Ignacio Camacho-ABC
El encierro no es ningún heroísmo, pero sí un simulacro de aprendizaje de lo que vale la libertad cuando se ha perdido
Se ha escrito que desde ayer España ha vuelto a ser una (sola) nación por mor del estado de alarma. Es una idea grata, pero uno, más modestamente, lo que ve es un país asomado a la ventana, contemplando la primavera que refulge en las calles desiertas por donde apenas circula, con cierto complejo furtivo, algún alma asustada. Qué pena de ciudades, vestidas de flores blancas de almendro y naranjo, esperando en vano el perfume del incienso ya imposible de la Semana Santa. Ciudades fantasma, espectrales pero no vacías porque en las casas se han abierto millares de balcones y de terrazas poblados por españoles recluidos que buscan la sensación física de una escapada más allá de las redes virtuales
y el whatsapp. Como en el romance del prisionero que se consolaba oyendo por el tragaluz el canto de un pájaro al alba, la ausencia de coches recupera los trinos en los árboles de las plazas y otros sonidos evaporados en la normalidad urbana. Quizá el decreto de queda nos haya vuelto a convertir en una nación, pero una nación callada, envuelta todo el día en un silencio de madrugada que sólo rompe el batir sincronizado de palmas para estimular a los profesionales de la atención sanitaria.

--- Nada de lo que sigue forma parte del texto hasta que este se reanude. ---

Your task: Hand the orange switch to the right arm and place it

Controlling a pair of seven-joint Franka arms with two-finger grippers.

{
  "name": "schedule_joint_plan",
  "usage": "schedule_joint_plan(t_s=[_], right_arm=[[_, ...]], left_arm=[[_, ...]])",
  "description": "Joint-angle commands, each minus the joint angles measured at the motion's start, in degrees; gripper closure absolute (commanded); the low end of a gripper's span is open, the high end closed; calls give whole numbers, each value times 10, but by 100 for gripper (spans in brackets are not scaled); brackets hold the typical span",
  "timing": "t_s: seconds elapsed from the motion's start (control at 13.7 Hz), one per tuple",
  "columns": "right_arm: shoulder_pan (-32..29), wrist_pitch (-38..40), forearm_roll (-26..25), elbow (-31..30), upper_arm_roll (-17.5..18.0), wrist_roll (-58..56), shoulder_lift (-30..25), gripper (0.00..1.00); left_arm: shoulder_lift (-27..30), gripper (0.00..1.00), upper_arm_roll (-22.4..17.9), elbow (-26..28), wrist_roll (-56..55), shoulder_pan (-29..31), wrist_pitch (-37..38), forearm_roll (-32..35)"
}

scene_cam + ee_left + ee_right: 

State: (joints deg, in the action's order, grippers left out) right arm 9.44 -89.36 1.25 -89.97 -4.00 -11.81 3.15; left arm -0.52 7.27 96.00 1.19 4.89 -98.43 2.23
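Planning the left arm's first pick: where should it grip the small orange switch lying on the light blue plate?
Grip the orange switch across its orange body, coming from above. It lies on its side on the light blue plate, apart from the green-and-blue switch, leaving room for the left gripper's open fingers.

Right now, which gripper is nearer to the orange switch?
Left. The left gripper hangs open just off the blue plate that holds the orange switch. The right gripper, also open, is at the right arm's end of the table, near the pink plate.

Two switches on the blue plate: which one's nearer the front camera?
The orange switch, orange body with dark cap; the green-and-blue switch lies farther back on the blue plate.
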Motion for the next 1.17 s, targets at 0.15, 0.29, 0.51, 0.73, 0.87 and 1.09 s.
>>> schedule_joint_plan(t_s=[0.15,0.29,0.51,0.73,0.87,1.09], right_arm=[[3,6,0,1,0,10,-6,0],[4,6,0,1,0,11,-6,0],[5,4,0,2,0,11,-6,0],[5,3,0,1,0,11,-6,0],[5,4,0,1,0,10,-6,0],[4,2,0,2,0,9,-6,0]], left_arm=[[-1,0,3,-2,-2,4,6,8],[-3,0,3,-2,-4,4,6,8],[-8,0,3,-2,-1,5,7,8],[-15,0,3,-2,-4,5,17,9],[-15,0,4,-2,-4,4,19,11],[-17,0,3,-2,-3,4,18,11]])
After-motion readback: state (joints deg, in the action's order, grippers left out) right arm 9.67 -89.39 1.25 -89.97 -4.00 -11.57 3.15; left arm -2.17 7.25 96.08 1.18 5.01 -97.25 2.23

No es ningún heroísmo, aunque la vida contemporánea haya convertido en sacrificio la oportunidad de quedarnos por un tiempo a solas con nosotros mismos. Como dicen los italianos, a nuestros abuelos les pidieron ir a la guerra y a nosotros sólo nos han pedido permanecer en nuestros domicilios; y no por castigo sino para protegernos del maldito virus. Pero constituye un simulacro, un simbólico ejercicio de aprendizaje de lo que vale la libertad cuando se ha perdido. Eso es lo que buscamos en las ventanas: sentirnos libres en ese espacio mínimo que la mirada trata de ensanchar reparando en detalles sobre los que nunca nos habíamos detenido. No sé si te has fijado pero se ha empezado a entablar una cierta solidaridad de balcón a balcón, de vecino a vecino, una especie de camaradería o de compañerismo improvisados entre cercanos desconocidos. Quién sabe, igual hasta acabamos cogiéndonos cariño.
Por eso te irrita que en medio de este arresto haya gente autoinvestida de la facultad de no dar ejemplo. Los de siempre, esos políticos de sectarismo irredento habituados a creer que no nos podemos salvar sin ellos. Ese Iglesias que se salta la cuarentena para sacar músculo en la reunión del Gobierno, ese Torra empeñado en que Cataluña sea, incluso en este delicadísimo momento, un territorio de reglas diferentes al resto. Oportunistas de vía estrecha, visionarios iluminados por un designio de poder fanático, narcisistas incurables e incapaces de aceptarse en pie de igualdad con los demás ciudadanos. La clase de tipos en los que parecía pensar Pascal cuando dejó su célebre adagio: «Todas las desgracias del hombre se derivan de no saber quedarse solo en su cuarto».